Canada has generally been thinking about Asia as the prime foreign market to buy up their oil sands, but the last few months of Russian aggression on the continent have started to affect Europeans’ previously high-minded feelings on the matter. Their overly expensive and failed green schemes combined with decreasing stability from their traditional energy partner has them feeling a bit more humble about the oil sands whose advances they once rejected, via the Financial Post:

As Europe reels from Moscow’s belligerence and utter dependence on its oil and gas supplies, the Harper government is positioning itself as a reliable partner ready to offer energy security to the continent.

Eager to diversify their energy resources, European countries are also warming up to Ottawa and softening their tough stance on the oil sands as they look to reduce their dependence on Russia’s oil and gas supplies.

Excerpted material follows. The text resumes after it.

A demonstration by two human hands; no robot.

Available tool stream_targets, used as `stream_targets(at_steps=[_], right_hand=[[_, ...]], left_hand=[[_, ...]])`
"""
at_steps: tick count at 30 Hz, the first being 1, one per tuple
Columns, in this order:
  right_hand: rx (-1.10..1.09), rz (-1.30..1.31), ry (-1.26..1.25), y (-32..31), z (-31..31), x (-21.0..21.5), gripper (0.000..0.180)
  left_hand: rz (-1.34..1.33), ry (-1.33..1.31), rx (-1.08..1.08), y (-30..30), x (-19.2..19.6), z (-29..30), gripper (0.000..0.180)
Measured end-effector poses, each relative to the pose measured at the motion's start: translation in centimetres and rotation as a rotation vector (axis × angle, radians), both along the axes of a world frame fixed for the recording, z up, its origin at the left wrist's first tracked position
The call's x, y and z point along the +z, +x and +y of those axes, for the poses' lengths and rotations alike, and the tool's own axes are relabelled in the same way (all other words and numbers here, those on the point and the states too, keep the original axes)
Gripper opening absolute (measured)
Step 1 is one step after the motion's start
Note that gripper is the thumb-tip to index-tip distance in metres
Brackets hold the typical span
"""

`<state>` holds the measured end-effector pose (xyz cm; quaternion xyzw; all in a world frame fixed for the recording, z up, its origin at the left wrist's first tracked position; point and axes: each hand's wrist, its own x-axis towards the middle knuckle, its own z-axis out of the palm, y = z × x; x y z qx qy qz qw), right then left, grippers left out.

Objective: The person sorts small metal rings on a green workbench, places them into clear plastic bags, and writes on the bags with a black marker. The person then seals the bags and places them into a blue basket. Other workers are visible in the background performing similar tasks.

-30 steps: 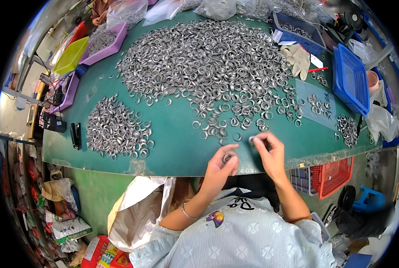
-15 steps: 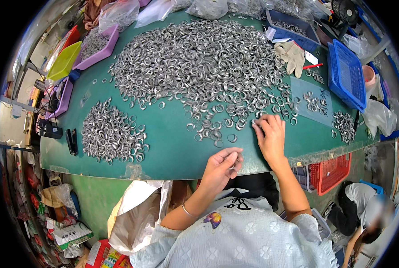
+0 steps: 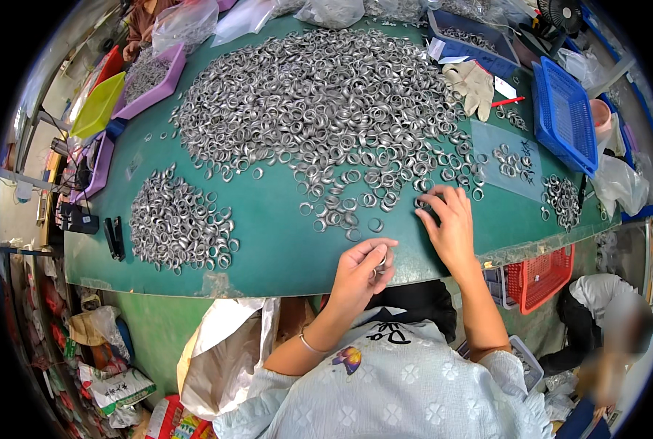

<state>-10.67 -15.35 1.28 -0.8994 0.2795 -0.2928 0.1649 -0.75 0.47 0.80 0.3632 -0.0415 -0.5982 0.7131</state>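
Right hand (image 3: 449,223) had moved up off the desk (image 3: 268,241) edge and into the near fringe of the big ring pile (image 3: 319,110), fingers spread flat, touching loose rings (image 3: 348,216) there, nothing pinched as far as visible. Left hand (image 3: 363,267) had dropped back toward the desk edge, curled shut around a small stack of rings (image 3: 380,263) (count too small to tell). Looked like picking up another one to add. Rings were plain silvery metal bands, scattered flat, with a smaller heap (image 3: 180,223) off to the left.
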Motion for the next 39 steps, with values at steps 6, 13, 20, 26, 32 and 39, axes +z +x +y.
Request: stream_targets(at_steps=[6,13,20,26,32,39], right_hand=[[0.016,-0.130,0.212,-0.3,0.2,-1.0,0.013],[0.299,-0.330,1.563,-1.9,3.3,-0.5,0.017],[-0.041,0.043,-0.104,-1.2,-0.1,-1.3,0.015],[0.154,-0.378,1.220,-1.7,1.9,-0.7,0.013],[0.139,-0.151,0.963,-1.5,1.6,0.5,0.012],[-0.057,0.078,-0.021,0.5,-2.9,-2.2,0.014]], left_hand=[[-0.105,0.052,0.063,-0.5,-0.4,-0.3,0.023],[-0.476,-0.031,0.000,-0.9,-0.6,-1.3,0.020],[-0.018,0.030,0.030,-0.2,-0.3,-1.3,0.017],[-0.349,0.035,0.102,-1.1,-0.7,-1.7,0.025],[-0.312,0.107,0.078,-0.8,-0.2,-2.1,0.012],[-0.132,0.106,0.021,-0.4,0.3,-2.5,0.015]])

The European Union has previously deemed the oil sands as one of the dirtiest forms of oil and its proposed Fuel Quality Fuel Directive would effectively make Canadian crude unwelcome in European refineries. But Russia’s latest aggressive moves in Ukraine have compelled the continent to take another look at Alberta crude.

“I feel better about it now than perhaps we have at any point in time,” Mr. Rickford said. “It was a very positive signal from the G7 energy ministers I met with. My discussion with European Union Council Representatives again [gave] a strong signal that this was moving in the right direction for Canada.”

Canada’s plans to build liquefied natural gas projects and crude oil pipelines from west to east was received with “enthusiasm” by his G7 counterparts, he added.

Whatever they ultimately decide to do, it would take a few years for both Canada and Europe to build the requisite infrastructure for shipping and receiving any petroleum products — but it sounds like Europe’s baronial green ideals are finding reality a little more difficult to contend with than they’d like.